**Your task:** Find the line holding "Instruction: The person" in the entries below. Give it again exactly, along with every line after it up to and including the line holding "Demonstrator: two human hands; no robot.".

**Records contained in a dataset:**
###

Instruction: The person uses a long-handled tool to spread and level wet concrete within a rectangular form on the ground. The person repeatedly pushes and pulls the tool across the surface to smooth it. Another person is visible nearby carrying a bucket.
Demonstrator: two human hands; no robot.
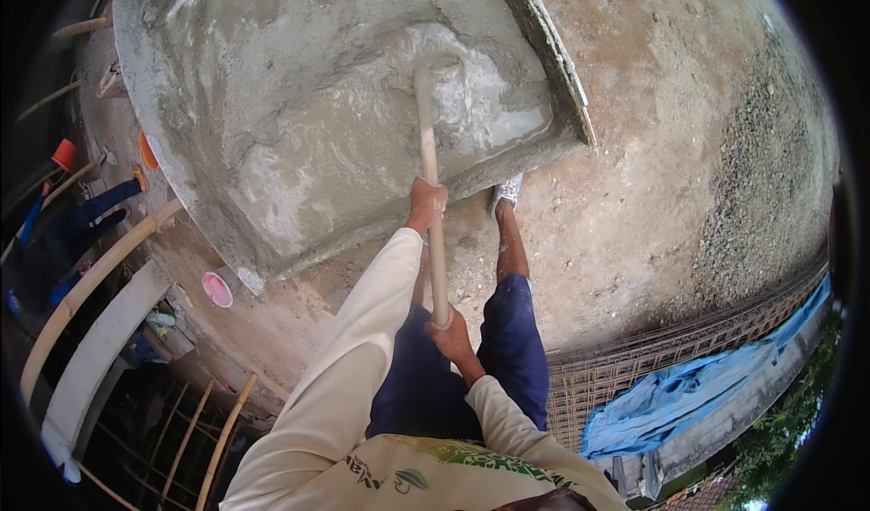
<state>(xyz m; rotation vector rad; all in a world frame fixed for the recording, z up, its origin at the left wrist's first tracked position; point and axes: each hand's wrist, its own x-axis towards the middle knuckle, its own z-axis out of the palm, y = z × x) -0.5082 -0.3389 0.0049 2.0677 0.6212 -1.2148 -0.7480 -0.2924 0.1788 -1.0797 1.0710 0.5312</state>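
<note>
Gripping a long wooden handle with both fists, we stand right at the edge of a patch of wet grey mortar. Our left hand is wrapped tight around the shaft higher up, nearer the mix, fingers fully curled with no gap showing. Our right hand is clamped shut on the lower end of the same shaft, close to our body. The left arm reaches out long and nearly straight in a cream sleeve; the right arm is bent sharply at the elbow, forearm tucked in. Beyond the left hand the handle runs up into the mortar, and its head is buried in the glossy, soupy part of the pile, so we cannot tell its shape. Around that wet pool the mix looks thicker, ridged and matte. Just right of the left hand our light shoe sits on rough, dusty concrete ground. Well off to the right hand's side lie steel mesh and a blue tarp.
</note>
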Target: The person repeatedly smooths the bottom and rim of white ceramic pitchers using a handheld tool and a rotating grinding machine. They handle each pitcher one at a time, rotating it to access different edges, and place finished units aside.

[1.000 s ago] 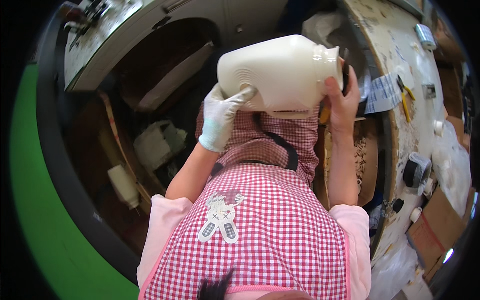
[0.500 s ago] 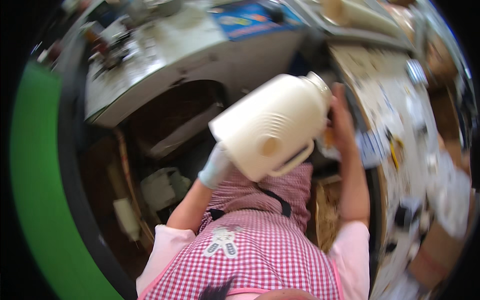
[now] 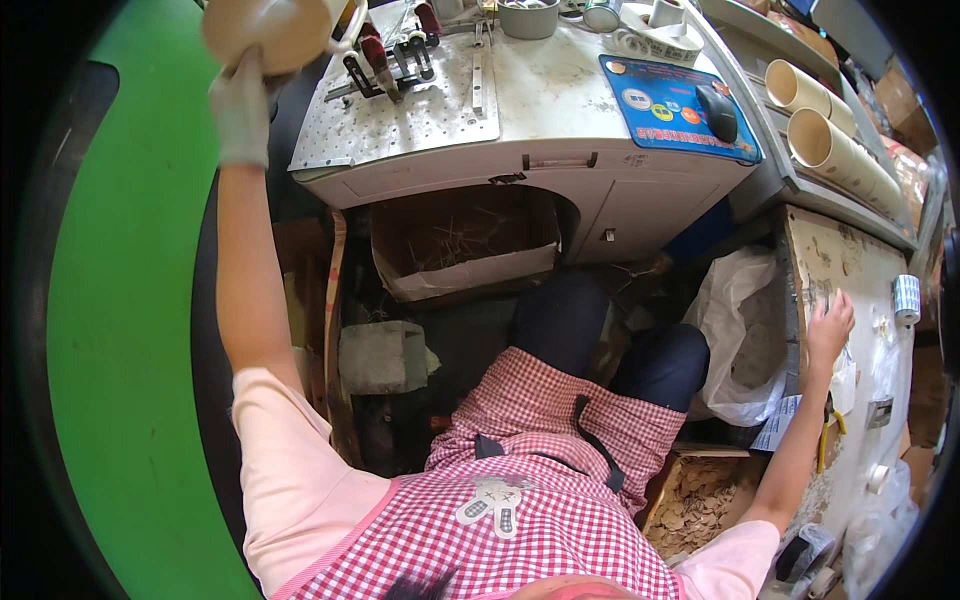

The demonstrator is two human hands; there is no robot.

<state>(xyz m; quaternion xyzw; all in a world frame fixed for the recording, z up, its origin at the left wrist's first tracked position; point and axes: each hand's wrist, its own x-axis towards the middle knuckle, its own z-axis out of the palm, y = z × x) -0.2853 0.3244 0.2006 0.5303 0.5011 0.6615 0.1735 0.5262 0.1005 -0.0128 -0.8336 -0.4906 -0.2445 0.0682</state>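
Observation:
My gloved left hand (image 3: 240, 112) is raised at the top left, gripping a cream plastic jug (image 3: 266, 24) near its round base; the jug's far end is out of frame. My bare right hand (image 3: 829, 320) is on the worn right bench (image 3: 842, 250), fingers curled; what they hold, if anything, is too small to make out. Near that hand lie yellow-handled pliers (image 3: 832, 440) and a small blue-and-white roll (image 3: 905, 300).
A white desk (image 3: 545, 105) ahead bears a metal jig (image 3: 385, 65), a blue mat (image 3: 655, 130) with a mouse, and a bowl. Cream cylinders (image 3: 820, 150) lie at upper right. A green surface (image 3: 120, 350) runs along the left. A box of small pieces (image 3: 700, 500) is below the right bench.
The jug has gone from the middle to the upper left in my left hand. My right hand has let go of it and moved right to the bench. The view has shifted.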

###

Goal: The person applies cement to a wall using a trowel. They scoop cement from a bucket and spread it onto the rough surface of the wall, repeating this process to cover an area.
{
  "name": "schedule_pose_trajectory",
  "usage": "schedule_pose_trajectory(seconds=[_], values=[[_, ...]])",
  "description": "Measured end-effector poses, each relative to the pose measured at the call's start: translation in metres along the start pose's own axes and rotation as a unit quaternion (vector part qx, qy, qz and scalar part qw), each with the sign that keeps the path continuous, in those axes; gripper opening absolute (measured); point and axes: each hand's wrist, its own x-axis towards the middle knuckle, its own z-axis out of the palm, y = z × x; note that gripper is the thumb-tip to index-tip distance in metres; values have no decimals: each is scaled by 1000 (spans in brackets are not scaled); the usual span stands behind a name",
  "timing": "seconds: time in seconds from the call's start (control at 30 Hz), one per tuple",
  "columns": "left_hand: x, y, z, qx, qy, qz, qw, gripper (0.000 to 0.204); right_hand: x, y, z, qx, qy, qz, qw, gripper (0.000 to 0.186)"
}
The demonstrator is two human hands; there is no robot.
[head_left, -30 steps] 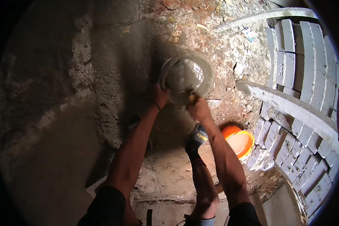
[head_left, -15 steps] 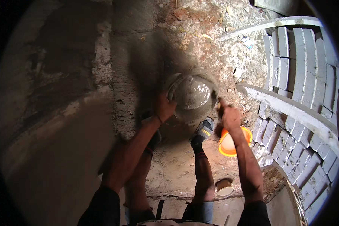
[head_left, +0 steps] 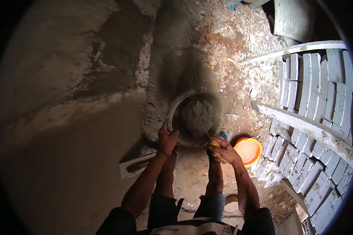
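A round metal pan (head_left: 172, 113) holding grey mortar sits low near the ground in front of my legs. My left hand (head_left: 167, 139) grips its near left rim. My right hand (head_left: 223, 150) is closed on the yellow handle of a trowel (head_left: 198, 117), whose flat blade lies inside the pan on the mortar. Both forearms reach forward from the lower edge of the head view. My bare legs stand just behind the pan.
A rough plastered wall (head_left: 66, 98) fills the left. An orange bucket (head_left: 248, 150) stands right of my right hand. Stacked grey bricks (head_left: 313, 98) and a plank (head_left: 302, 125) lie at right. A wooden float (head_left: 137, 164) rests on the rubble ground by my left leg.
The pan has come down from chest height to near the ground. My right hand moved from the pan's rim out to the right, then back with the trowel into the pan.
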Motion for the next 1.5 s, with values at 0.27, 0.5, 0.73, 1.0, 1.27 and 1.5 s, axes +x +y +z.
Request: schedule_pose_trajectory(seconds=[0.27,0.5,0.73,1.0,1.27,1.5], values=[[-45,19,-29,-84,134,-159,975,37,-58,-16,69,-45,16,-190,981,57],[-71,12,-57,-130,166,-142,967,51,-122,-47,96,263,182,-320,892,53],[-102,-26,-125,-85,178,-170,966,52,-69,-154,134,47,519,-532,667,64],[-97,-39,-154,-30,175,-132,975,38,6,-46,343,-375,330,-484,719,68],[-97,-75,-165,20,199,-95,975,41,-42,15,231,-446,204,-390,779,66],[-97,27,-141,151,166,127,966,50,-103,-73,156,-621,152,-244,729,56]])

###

**Answer below:**
Instruction: The person uses a long-handled tool to spread and level wet concrete within a rectangular form on the ground. The person repeatedly pushes and pulls the tool across the surface to smooth it. Another person is visible nearby carrying a bucket.
Demonstrator: two human hands; no robot.

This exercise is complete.